Pictures stay out; everything else in the records gets transcribed exactly.

↓

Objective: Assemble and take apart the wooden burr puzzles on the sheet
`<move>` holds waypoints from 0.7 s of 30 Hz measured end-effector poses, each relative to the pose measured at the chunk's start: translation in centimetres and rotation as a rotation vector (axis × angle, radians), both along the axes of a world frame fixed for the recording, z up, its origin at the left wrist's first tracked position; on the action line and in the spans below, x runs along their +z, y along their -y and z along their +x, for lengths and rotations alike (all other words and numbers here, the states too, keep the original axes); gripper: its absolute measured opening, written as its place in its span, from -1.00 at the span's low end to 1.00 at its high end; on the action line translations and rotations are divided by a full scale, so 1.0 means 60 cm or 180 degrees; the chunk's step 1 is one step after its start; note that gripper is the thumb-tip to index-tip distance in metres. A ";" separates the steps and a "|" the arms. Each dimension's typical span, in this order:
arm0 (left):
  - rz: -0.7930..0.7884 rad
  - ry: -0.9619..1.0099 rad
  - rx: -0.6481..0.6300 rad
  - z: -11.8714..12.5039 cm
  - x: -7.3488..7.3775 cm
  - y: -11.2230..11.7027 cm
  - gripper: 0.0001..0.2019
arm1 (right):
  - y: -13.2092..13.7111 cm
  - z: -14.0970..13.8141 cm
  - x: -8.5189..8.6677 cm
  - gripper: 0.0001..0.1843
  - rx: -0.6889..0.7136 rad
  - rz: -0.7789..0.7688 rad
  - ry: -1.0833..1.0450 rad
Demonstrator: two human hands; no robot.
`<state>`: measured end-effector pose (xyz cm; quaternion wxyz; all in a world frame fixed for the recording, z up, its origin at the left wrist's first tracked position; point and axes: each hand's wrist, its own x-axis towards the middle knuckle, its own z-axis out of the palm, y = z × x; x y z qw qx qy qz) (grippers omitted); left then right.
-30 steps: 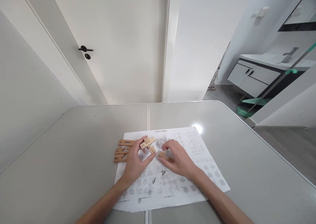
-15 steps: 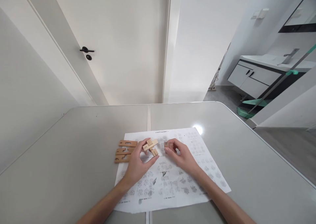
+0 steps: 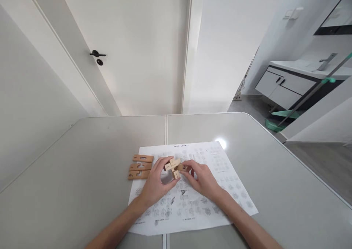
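Observation:
Over the printed sheet, my left hand (image 3: 155, 183) grips a few interlocked wooden puzzle pieces (image 3: 172, 164), thumb below and fingers behind them. Pinched between the thumb and fingers of my right hand (image 3: 202, 178) is a single notched wooden puzzle piece (image 3: 181, 167). Its left end meets the interlocked pieces; how deep it sits in them I cannot tell. Left of my left hand lie three flat wooden pieces (image 3: 140, 166) with cut-outs and dark numbers, stacked one above another in a column.
The white instruction sheet (image 3: 192, 219), printed with small diagrams, lies on a grey table (image 3: 82, 175) with a centre seam. Behind the table stand a white door (image 3: 137, 58) and a wall. A sink cabinet (image 3: 286, 84) and a green dustpan (image 3: 273, 125) are at the right.
My right hand has brought its piece leftward against the interlocked pieces. My left hand has turned those pieces and shifted them slightly right. The three flat pieces stay put.

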<state>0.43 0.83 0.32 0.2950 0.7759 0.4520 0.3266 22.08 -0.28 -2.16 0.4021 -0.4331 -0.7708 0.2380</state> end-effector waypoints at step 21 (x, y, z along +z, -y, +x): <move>0.0345 -0.0255 -0.0265 -0.007 -0.011 -0.006 -0.39 | 0.007 0.006 0.016 -0.74 0.0226 0.0304 0.0163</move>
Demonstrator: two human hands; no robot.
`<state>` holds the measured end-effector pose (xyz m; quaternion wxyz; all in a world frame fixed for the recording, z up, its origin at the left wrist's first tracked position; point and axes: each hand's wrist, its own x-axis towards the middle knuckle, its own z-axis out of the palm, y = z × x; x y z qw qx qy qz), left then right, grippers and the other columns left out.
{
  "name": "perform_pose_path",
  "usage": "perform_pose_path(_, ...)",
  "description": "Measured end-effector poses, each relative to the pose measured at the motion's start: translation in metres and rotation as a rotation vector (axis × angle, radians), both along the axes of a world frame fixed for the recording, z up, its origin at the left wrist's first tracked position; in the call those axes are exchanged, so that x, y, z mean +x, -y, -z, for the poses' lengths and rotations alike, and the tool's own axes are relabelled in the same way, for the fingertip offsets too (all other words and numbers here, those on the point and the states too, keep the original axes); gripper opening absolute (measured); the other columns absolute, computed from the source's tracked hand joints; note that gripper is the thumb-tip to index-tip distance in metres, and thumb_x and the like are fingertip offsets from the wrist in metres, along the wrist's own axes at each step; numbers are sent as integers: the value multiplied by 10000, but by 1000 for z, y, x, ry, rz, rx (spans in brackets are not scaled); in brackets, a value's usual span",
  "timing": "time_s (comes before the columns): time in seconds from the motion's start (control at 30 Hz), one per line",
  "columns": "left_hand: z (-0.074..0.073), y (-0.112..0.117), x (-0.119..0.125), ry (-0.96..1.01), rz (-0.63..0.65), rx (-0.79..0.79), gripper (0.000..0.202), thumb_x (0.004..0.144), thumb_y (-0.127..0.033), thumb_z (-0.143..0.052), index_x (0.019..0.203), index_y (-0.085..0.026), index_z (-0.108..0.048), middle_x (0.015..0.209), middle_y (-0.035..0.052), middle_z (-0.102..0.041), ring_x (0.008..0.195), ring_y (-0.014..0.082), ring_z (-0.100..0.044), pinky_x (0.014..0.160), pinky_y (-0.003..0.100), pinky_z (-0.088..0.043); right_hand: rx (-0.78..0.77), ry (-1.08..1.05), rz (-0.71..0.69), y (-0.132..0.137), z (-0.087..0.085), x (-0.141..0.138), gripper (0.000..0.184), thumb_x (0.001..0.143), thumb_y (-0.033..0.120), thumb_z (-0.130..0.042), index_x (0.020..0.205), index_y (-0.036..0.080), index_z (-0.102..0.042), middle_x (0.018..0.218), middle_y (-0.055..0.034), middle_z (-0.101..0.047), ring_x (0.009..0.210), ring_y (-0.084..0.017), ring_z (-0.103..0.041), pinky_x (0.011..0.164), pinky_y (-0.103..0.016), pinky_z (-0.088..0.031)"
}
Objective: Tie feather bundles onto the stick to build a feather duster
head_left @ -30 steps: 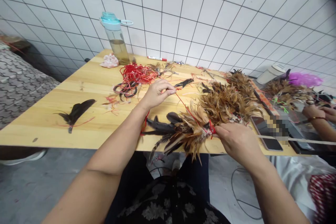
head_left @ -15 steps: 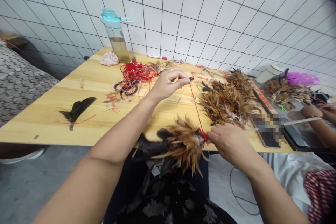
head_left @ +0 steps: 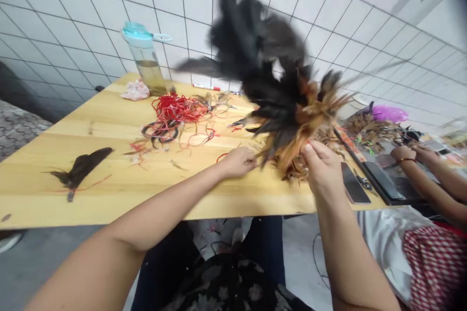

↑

Response to the task
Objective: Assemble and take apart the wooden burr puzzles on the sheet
`<move>` holds waypoints from 0.7 s of 30 Hz measured end-effector poses, each relative to the pose measured at the chunk's start: translation in centimetres and rotation as a rotation vector (axis × angle, radians), both along the axes of a world frame fixed for the recording, z up, its origin at the left wrist's first tracked position; on the action line and in the spans below, x runs along their +z, y along their -y and z along their +x, for lengths and rotations alike (all other words and numbers here, the states too, keep the original axes); gripper: its absolute measured opening, written as its place in its span, from -1.00 at the span's low end to 1.00 at its high end; on the action line translations and rotations are divided by a full scale, so 1.0 means 60 cm or 180 degrees; the chunk's step 1 is one step after its start; note that gripper is the thumb-tip to index-tip distance in metres. A ";" separates the steps and a "|" the arms. Each dimension's typical span, in this order:
arm0 (left):
  - rz: -0.7930..0.7884 rad
  - ry: -0.9619..1.0099 rad
  - rx: -0.6481..0.6300 rad
  - z: -11.8714..12.5039 cm
  - x: -7.3488..7.3775 cm
  - y: -11.2230..11.7027 cm
  - gripper: 0.0001..0.2019
arm1 (right):
  - y: -13.2092..13.7111 cm
  - z: -14.0970..13.8141 cm
  - x: -8.5189..8.6677 cm
  - gripper: 0.0001..0.1843
  - rx: -0.6889..0.7136 rad
  - rz: -0.7789..0.7688 rad
  - ry: -1.0833..1.0450 rad
Demonstrator: two human hands; no robot.
`<state>`: measured end-effector pose (xyz cm; quaternion wxyz; all in a world frame fixed for the recording, z up, its origin at the left wrist's first tracked position; point and axes: each hand's wrist, its own x-axis towards the middle knuckle, its own z-axis out of the palm, y = z × x; x y z qw qx qy qz) (grippers omitted); left then right.
-30 steps: 
-15 steps: 
+0 steps: 
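Observation:
Over the printed sheet, my left hand (image 3: 155, 183) grips a few interlocked wooden puzzle pieces (image 3: 172, 164), thumb below and fingers behind them. Pinched between the thumb and fingers of my right hand (image 3: 202, 178) is a single notched wooden puzzle piece (image 3: 181, 167). Its left end meets the interlocked pieces; how deep it sits in them I cannot tell. Left of my left hand lie three flat wooden pieces (image 3: 140, 166) with cut-outs and dark numbers, stacked one above another in a column.
The white instruction sheet (image 3: 192, 219), printed with small diagrams, lies on a grey table (image 3: 82, 175) with a centre seam. Behind the table stand a white door (image 3: 137, 58) and a wall. A sink cabinet (image 3: 286, 84) and a green dustpan (image 3: 273, 125) are at the right.
My right hand has brought its piece leftward against the interlocked pieces. My left hand has turned those pieces and shifted them slightly right. The three flat pieces stay put.
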
<state>0.43 0.83 0.32 0.2950 0.7759 0.4520 0.3266 22.08 -0.28 -2.16 0.4021 -0.4331 -0.7708 0.2380</state> end-effector waypoints at step 21 (x, y, z along +z, -y, +x): <move>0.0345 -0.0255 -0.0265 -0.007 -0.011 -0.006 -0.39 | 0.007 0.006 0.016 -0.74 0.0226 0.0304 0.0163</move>
Demonstrator: two human hands; no robot.
`<state>` holds the measured end-effector pose (xyz m; quaternion wxyz; all in a world frame fixed for the recording, z up, its origin at the left wrist's first tracked position; point and axes: each hand's wrist, its own x-axis towards the middle knuckle, its own z-axis out of the palm, y = z × x; x y z qw qx qy qz), left then right, grippers and the other columns left out.
{
  "name": "perform_pose_path",
  "usage": "perform_pose_path(_, ...)",
  "description": "Measured end-effector poses, each relative to the pose measured at the motion's start: translation in metres and rotation as a rotation vector (axis × angle, radians), both along the axes of a world frame fixed for the recording, z up, its origin at the left wrist's first tracked position; in the call those axes are exchanged, so that x, y, z mean +x, -y, -z, for the poses' lengths and rotations alike, and the tool's own axes are relabelled in the same way, for the fingertip offsets too (all other words and numbers here, those on the point and the states too, keep the original axes); gripper opening absolute (measured); the other columns absolute, computed from the source's tracked hand joints; note that gripper is the thumb-tip to index-tip distance in metres, and thumb_x and the like are fingertip offsets from the wrist in metres, along the wrist's own axes at each step; numbers are sent as integers: the value multiplied by 10000, but by 1000 for z, y, x, ry, rz, rx (spans in brackets are not scaled); in brackets, a value's usual span",
  "timing": "time_s (comes before the columns): time in seconds from the motion's start (control at 30 Hz), one per line",
  "columns": "left_hand: z (-0.074..0.073), y (-0.112..0.117), x (-0.119..0.125), ry (-0.96..1.01), rz (-0.63..0.65), rx (-0.79..0.79), gripper (0.000..0.202), thumb_x (0.004..0.144), thumb_y (-0.127..0.033), thumb_z (-0.143..0.052), index_x (0.019..0.203), index_y (-0.085..0.026), index_z (-0.108..0.048), middle_x (0.015..0.209), middle_y (-0.035..0.052), middle_z (-0.102..0.041), ring_x (0.008..0.195), ring_y (-0.014..0.082), ring_z (-0.100..0.044), pinky_x (0.014..0.160), pinky_y (-0.003..0.100), pinky_z (-0.088..0.043); right_hand: rx (-0.78..0.77), ry (-1.08..1.05), rz (-0.71..0.69), y (-0.132..0.137), z (-0.087..0.085), x (-0.141..0.138), gripper (0.000..0.184), thumb_x (0.001..0.143), thumb_y (-0.033..0.120), thumb_z (-0.130..0.042), index_x (0.020..0.205), index_y (-0.036..0.080), index_z (-0.102..0.042), middle_x (0.018..0.218), middle_y (-0.055..0.034), middle_z (-0.101..0.047), ring_x (0.009..0.210), ring_y (-0.084..0.017), ring_z (-0.103..0.041), pinky_x (0.011..0.164), pinky_y (-0.103..0.016), pinky_z (-0.088..0.031)"
}
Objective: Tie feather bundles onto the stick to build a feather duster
head_left @ -30 steps: 
head_left @ -15 steps: 
head_left @ +0 steps: 

This answer is now complete.